Fire services are warning people of the fire hazards that come with using electronic cigarettes, after investigators found the devices were linked to 100 fires in less than two years.
Fire bosses said electronic cigarettes should come would fire safety messages displayed on the packaging to prevent further incidents.
Electronic cigarettes (e-cigarettes) are alternative smoking devices that simulate the sensation of smoking.
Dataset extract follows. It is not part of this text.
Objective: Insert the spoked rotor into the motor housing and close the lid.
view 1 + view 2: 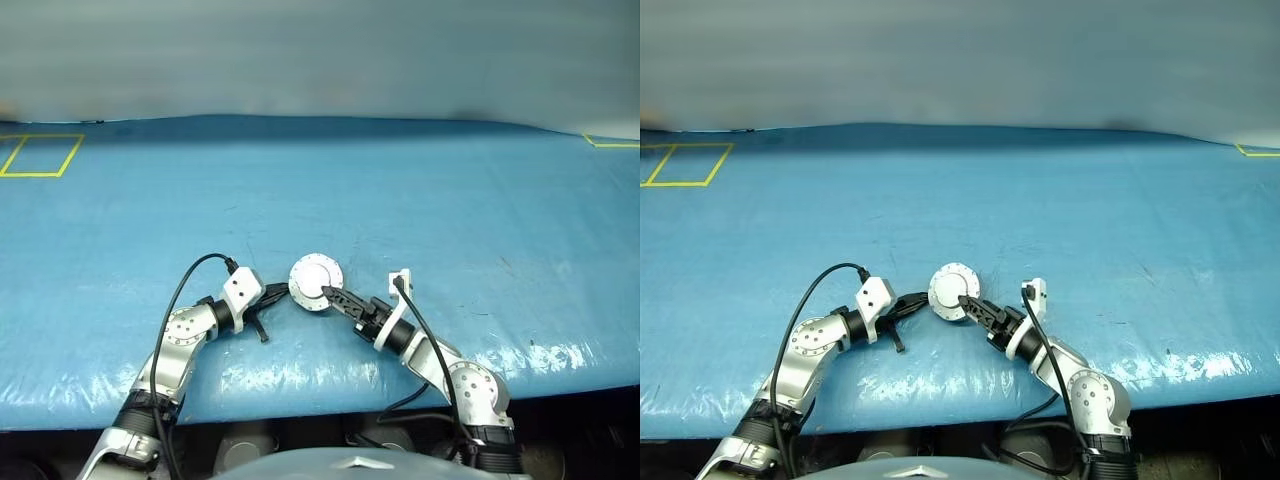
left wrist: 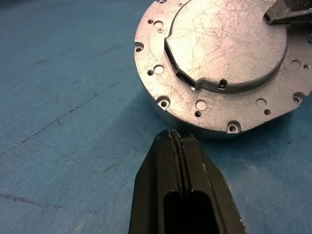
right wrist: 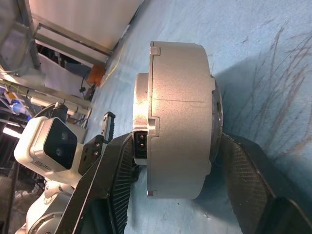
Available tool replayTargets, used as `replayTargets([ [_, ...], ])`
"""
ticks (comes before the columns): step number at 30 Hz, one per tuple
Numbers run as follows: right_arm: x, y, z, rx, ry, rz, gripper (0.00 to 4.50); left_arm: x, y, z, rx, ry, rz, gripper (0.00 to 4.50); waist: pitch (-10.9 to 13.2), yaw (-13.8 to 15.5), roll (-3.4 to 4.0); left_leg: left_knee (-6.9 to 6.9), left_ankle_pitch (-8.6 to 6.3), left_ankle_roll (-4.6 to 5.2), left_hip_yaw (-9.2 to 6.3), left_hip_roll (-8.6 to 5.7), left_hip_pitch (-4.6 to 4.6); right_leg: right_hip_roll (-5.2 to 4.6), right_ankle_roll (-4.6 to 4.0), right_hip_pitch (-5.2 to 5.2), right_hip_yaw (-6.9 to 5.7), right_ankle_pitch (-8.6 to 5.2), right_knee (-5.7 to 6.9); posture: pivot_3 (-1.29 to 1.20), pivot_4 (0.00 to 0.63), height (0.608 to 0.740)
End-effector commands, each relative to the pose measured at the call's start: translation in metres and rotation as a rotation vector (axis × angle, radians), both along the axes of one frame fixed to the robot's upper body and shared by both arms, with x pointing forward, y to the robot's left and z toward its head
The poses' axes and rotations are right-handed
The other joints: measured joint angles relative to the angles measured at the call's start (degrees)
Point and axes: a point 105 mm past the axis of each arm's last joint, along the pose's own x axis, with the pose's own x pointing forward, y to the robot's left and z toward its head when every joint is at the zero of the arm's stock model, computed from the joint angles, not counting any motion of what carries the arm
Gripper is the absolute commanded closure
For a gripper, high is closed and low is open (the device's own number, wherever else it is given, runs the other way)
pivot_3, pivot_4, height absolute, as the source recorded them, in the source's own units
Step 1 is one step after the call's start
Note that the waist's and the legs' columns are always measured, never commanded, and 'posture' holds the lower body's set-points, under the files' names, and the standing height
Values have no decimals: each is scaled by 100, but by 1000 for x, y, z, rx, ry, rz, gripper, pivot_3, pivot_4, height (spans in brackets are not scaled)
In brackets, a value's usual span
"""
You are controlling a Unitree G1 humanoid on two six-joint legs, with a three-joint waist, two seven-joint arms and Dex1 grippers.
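**Head views.** Blue worktop, with yellow tape outlines at the far corners. The motor housing lies flat near the front edge, between your two arms. Left hand: fingers pressed together, empty, tip just beside the housing's left edge. Right hand: reaches in from the other side with its fingers on the housing.

**Left wrist view.** Housing seen from above, just beyond the closed left hand, near but apart. The lid reads as a scratched plain disc sitting down on the drilled flange, not raised. One dark fingertip of the right hand rests on it. Whether the spoked rotor lies inside cannot be told.

**Right wrist view.** Housing sits between the right hand's two ribbed pads, one on the lid face and one at the base. Read this as a clamp on the housing. The left hand waits behind.

**Handling note (judgement).**
- The step in hand looks like seating the lid fully.
- Keep the squeeze square across lid and base, so the disc goes down flat and does not cock on its hinge.
- Use the closed left hand as a stop against the side wall, so the housing does not skid on the slick worktop.
- Check for an even seam all round the rim before you let go.
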Motion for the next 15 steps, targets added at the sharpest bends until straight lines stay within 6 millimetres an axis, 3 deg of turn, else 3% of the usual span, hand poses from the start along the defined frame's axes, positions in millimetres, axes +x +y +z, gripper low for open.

They contain a heating element that vaporises liquid nicotine in a small cartridge, and propylene glycol in the cartridge that simulates the production of smoke.
Figures obtained by the Press Association through the Freedom of Information Act revealed that electronic cigarettes or related equipment, including chargers, were involved in more than 100 fires in less than two years.
Data from 43 fire services across the UK shows they were called out to just eight incidents involving e-cigarettes in 2012.
In 2013, that number increased to 43. So far this year, fire services have been called to 62 incidents.
And the Local Government Association (LGA), which represents all 46 fire authorities in England and Wales, said this could be the "tip of the iceberg".
Jeremy Hilton, chairman of the LGA's Fire Services Management Committee, said: "The spiraling upward trend of fires connected with e-cigarettes is a major cause for concern and much more needs to be done to combat it."
Hilton warned more deaths could follow unless action is taken. "We expect this to continue to rise as more smokers switch to e-cigarettes. Alarmingly, there is no way of knowing the true figure as we understand many cases are going unreported.
"We are urging e-cigarette manufacturers to introduce clear, prominent and graphic new warnings spelling out to users the dangers of using incompatible chargers with e-cigarette batteries."
In August, David Thomson, 62, was killed when an e-cigarette on charge exploded and ignited oxygen equipment he was believed to have been using. It was thought to be the first fatality from a fire involving an e-cigarette in Britain. Children have also been harmed in other related incidents.